*BRIEF*. Out of all the lines below, count those with the word "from". Give the number only.

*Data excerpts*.
──────────

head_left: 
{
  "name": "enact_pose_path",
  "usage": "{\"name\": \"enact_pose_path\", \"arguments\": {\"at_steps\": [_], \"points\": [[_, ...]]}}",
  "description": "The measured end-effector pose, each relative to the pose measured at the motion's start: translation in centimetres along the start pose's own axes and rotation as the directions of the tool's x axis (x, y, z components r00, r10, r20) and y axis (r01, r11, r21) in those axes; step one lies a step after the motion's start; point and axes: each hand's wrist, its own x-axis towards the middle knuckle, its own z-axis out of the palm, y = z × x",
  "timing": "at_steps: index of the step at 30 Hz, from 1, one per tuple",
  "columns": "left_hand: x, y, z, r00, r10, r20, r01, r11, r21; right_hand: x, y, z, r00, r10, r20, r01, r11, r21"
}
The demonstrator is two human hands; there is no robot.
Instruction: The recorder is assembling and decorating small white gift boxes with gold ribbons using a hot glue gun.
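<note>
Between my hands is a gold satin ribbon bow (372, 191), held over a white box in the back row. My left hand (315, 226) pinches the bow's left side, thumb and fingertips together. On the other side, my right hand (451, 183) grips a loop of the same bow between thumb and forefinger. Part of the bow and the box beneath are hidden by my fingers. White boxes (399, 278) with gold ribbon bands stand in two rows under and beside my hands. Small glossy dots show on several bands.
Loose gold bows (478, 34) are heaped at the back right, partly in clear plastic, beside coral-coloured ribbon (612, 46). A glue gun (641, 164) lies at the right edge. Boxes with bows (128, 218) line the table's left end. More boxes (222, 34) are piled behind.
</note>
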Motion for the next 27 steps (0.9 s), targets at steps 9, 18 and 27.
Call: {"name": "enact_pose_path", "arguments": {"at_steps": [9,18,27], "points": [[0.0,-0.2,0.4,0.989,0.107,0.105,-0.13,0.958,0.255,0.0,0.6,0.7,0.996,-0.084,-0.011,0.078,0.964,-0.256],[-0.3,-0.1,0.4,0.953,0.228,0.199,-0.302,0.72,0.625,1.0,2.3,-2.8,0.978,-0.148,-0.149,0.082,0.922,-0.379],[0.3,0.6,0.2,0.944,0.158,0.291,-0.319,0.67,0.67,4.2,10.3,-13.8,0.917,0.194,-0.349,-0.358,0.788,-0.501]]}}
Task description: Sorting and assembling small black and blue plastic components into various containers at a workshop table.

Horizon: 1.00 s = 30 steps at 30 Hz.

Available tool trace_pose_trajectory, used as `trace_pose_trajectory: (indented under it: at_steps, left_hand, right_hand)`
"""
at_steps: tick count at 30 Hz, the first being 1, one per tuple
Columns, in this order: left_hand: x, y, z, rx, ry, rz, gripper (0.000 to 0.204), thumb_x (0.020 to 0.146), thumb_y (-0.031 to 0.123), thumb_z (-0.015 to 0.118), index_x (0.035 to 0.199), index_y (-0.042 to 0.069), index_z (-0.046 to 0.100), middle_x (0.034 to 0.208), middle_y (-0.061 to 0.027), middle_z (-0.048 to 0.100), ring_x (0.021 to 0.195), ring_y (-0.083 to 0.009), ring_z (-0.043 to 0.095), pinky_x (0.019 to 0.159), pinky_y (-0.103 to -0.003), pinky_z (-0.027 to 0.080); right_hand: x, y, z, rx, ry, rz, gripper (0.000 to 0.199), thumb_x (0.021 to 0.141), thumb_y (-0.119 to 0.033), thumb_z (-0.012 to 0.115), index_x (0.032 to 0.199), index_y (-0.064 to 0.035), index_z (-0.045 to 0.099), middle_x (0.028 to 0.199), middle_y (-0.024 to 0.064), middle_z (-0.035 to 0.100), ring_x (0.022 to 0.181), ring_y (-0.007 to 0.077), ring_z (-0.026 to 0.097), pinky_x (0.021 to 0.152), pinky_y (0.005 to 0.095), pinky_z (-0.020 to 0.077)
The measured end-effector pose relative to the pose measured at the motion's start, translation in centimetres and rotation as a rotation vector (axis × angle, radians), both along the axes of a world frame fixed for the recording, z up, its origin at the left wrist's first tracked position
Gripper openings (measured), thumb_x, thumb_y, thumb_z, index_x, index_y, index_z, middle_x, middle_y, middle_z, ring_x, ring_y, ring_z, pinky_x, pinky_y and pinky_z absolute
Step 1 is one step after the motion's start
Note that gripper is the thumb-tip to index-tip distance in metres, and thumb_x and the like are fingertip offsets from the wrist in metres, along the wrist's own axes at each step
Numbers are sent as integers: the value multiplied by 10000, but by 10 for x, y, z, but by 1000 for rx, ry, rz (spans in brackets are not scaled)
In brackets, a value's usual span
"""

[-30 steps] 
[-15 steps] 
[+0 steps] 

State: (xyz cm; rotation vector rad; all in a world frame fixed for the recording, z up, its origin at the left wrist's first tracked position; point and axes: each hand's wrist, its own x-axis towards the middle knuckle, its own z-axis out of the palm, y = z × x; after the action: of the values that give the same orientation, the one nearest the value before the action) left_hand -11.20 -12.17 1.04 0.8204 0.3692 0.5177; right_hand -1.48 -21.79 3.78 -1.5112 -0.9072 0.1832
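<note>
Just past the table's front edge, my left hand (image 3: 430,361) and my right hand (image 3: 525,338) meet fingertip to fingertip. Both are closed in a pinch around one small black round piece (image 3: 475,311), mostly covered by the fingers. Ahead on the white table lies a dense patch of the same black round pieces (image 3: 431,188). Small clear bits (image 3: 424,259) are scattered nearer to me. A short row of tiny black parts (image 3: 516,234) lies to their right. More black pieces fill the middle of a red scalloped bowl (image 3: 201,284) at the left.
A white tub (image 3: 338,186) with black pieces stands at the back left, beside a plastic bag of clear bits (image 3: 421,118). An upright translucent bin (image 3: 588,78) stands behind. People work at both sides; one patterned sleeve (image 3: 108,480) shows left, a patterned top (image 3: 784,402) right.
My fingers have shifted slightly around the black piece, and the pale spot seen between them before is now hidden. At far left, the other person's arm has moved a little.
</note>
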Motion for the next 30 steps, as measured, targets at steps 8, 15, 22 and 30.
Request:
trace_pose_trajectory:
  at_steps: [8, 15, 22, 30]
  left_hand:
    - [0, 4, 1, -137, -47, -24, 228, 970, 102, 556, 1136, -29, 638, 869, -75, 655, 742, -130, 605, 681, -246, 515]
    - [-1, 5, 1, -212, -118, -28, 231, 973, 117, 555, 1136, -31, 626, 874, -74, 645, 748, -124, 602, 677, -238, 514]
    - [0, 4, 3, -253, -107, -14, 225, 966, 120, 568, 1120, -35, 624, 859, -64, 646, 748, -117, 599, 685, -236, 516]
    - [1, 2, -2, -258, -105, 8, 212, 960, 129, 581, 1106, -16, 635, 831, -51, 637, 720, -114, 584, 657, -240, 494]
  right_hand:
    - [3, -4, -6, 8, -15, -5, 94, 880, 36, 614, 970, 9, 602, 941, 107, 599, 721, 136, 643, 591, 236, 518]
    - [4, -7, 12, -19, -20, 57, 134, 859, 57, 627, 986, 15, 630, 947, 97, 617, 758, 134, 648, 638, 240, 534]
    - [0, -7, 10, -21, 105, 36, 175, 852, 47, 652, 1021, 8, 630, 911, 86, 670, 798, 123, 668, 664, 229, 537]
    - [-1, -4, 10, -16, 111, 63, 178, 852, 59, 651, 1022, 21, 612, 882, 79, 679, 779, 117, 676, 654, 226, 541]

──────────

*WORKED SOLUTION*. 2